• [What you need to do]
Output the data unchanged and complete, minus the images.

• [The data]
☆ ☆ ☆
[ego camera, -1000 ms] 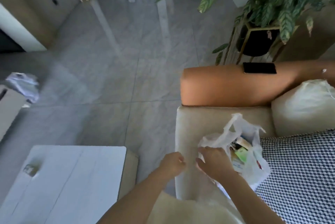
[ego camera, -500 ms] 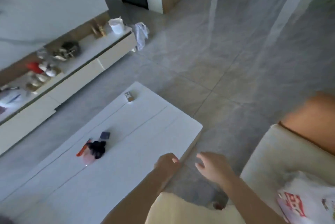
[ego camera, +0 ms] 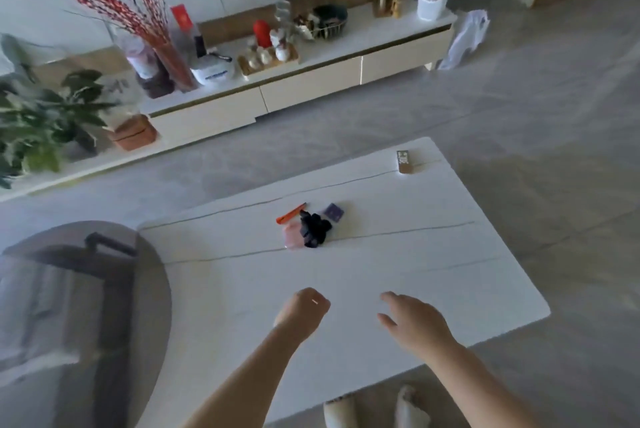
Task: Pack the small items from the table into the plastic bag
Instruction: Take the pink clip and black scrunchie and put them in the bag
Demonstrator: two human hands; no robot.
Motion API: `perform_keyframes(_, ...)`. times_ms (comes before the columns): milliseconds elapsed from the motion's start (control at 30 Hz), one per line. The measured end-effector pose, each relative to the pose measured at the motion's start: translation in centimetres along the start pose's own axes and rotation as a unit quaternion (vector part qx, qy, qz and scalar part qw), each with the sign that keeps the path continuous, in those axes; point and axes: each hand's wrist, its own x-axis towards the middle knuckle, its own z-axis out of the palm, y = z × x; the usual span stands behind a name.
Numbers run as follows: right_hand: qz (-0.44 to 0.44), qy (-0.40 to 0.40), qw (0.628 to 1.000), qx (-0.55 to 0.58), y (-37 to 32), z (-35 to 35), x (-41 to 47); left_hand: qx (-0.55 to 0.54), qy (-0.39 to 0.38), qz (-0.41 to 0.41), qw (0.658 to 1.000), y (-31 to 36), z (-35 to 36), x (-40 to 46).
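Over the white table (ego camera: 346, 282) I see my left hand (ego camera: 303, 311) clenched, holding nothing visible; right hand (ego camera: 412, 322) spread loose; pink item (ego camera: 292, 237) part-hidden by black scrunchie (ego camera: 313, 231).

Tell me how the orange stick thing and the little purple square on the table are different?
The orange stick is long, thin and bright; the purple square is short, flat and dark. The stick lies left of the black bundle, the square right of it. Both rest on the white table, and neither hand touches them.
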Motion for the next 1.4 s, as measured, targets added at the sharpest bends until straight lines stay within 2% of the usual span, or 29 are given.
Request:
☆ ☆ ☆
• [Exercise result]
[ego camera, -1000 ms] 
[ego camera, -500 ms] 
[ego camera, +0 ms] 
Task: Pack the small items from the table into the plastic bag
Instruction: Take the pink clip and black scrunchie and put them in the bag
Demonstrator: two human hands; no robot.
Motion API: `perform_keyframes(_, ...)`. times_ms (comes before the columns): milliseconds elapsed from the motion's start (control at 30 Hz), one per line. The measured end-effector pose, each relative to the pose measured at the motion's start: translation in centimetres along the start pose's own axes and rotation as a unit quaternion (vector part qx, qy, qz and scalar part qw), each with the sign that keeps the path continuous, in those axes; point and axes: each hand's wrist, its own x-axis towards the middle knuckle, its own z-axis out of the palm, y = z × x; the usual span stands behind a name.
Numbers run as follows: right_hand: qz (-0.44 to 0.44), qy (-0.40 to 0.40), qw (0.628 to 1.000), qx (-0.55 to 0.58), y (-37 to 32), z (-35 to 35), x (-41 to 47); left_hand: qx (-0.55 to 0.54), qy (-0.39 to 0.38), qz (-0.41 to 0.41), qw (0.658 to 1.000), y (-31 to 36), z (-35 to 36), x (-40 to 46).
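Over the white table (ego camera: 346, 282) I see my left hand (ego camera: 303, 311) clenched, holding nothing visible; right hand (ego camera: 412, 322) spread loose; pink item (ego camera: 292, 237) part-hidden by black scrunchie (ego camera: 313, 231).

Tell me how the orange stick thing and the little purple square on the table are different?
The orange stick is long, thin and bright; the purple square is short, flat and dark. The stick lies left of the black bundle, the square right of it. Both rest on the white table, and neither hand touches them.
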Motion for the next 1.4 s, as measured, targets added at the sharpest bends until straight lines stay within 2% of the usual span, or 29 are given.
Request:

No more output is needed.